### WORK REQUIRED
Exactly and only the lines below from the one containing "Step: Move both" down to the one containing "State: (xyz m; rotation" are wanted, both included; please exclude every picture.
[Opening PROVIDED DATA section]
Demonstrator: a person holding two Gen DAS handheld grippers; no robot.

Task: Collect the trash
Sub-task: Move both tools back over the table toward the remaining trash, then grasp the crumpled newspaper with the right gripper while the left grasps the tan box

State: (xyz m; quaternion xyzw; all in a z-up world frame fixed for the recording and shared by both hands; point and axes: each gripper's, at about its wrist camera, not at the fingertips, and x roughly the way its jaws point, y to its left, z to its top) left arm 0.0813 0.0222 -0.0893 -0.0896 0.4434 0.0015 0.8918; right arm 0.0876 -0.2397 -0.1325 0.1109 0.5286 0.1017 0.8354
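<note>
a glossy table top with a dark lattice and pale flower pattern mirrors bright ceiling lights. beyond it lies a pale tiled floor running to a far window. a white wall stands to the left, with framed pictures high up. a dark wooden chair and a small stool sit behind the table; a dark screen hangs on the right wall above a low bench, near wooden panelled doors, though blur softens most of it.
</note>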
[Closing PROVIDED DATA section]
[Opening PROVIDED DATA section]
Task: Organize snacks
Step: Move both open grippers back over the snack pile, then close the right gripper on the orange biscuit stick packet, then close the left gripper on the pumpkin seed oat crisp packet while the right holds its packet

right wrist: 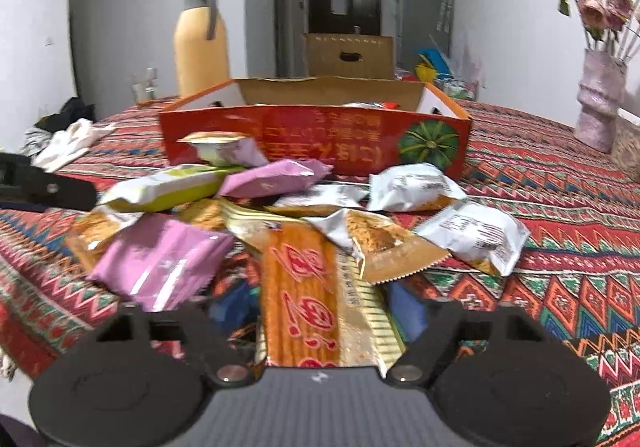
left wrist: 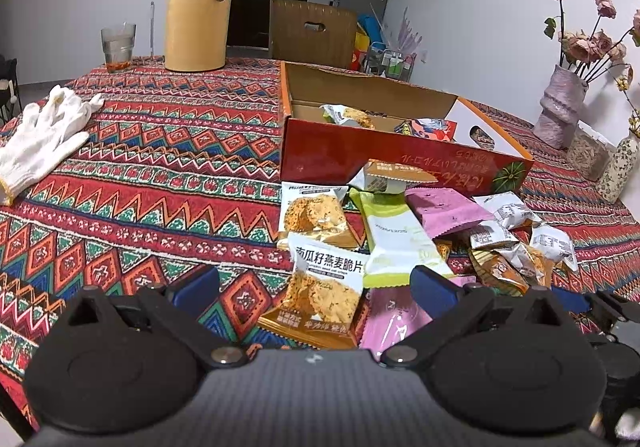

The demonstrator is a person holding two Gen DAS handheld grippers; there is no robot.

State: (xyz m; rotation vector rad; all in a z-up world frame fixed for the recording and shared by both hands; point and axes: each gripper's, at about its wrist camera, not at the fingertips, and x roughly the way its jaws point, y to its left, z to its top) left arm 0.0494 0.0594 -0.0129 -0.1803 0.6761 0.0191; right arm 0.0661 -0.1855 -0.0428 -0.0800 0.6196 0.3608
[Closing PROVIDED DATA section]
### OUTPUT FOR THIS TASK
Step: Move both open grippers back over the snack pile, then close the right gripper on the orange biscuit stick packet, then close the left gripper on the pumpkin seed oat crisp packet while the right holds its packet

right wrist: 
left wrist: 

The demonstrator is a person holding two Gen DAS handheld grippers; there is no robot.

State: (xyz m; rotation vector rad; all in a z-up world frame fixed for the recording and shared by both hands; point and axes: each gripper's, at about its wrist camera, not at the fingertips, and x roughly the way its jaws point, y to its left, z to its top) left arm 0.0494 0.0594 -0.0129 -0.1803 0.6761 0.0191; right arm 0.0661 -0.1855 -0.0428 -0.0800 0.6196 0.3608

No more work remains in this exercise.